> [Exercise instructions]: Copy exactly the lines that run from the line containing "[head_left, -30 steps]" to the end of the material below, both ends included.
*** Opening Provided data ***
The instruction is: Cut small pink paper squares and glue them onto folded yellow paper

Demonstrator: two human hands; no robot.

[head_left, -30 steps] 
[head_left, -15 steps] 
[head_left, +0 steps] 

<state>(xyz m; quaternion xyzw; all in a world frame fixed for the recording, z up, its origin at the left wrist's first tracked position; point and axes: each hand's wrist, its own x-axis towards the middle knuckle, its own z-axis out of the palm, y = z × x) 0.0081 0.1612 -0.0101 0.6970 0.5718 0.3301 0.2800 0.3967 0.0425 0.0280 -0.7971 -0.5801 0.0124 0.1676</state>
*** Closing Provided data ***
> [Task response]:
[head_left, -30 steps] 
[head_left, -15 steps] 
[head_left, +0 steps] 

<state>(xyz m; quaternion xyzw; all in a world frame fixed for the recording, z up, its origin at the left wrist's first tracked position; point and axes: each hand's wrist, its own x-axis towards the middle knuckle, its own z-axis out of the palm, y = z × x) 0.0081 0.1612 -0.0101 0.6970 0.5718 0.3301 0.2800 0.3967 0.0425 0.0280 -0.7971 -0.5801 0.0124 0.1676</state>

The response to the exercise is now finished.